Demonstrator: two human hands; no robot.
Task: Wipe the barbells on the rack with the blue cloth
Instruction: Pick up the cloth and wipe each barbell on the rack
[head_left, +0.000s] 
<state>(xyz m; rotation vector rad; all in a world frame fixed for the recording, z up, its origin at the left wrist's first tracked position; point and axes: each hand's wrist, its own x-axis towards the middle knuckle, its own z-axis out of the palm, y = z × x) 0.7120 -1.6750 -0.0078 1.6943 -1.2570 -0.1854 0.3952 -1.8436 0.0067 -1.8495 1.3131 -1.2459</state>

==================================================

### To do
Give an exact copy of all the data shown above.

### Your solution
Demonstrator: two human hands; no robot.
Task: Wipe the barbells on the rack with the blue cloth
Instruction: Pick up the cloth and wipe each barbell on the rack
[head_left, +0.000s] 
<state>(xyz m; rotation vector rad; all in a world frame fixed for the recording, z up, its origin at the left wrist's first tracked position; point and axes: each hand's wrist, its own x-axis towards the middle knuckle, its own z-axis out of the palm, y = z × x) 0.7120 -1.6750 -0.0078 1.6943 -1.2570 -0.1854 0.3952 -1.8436 0.0067 -1.8495 1.3131 -1.2459</state>

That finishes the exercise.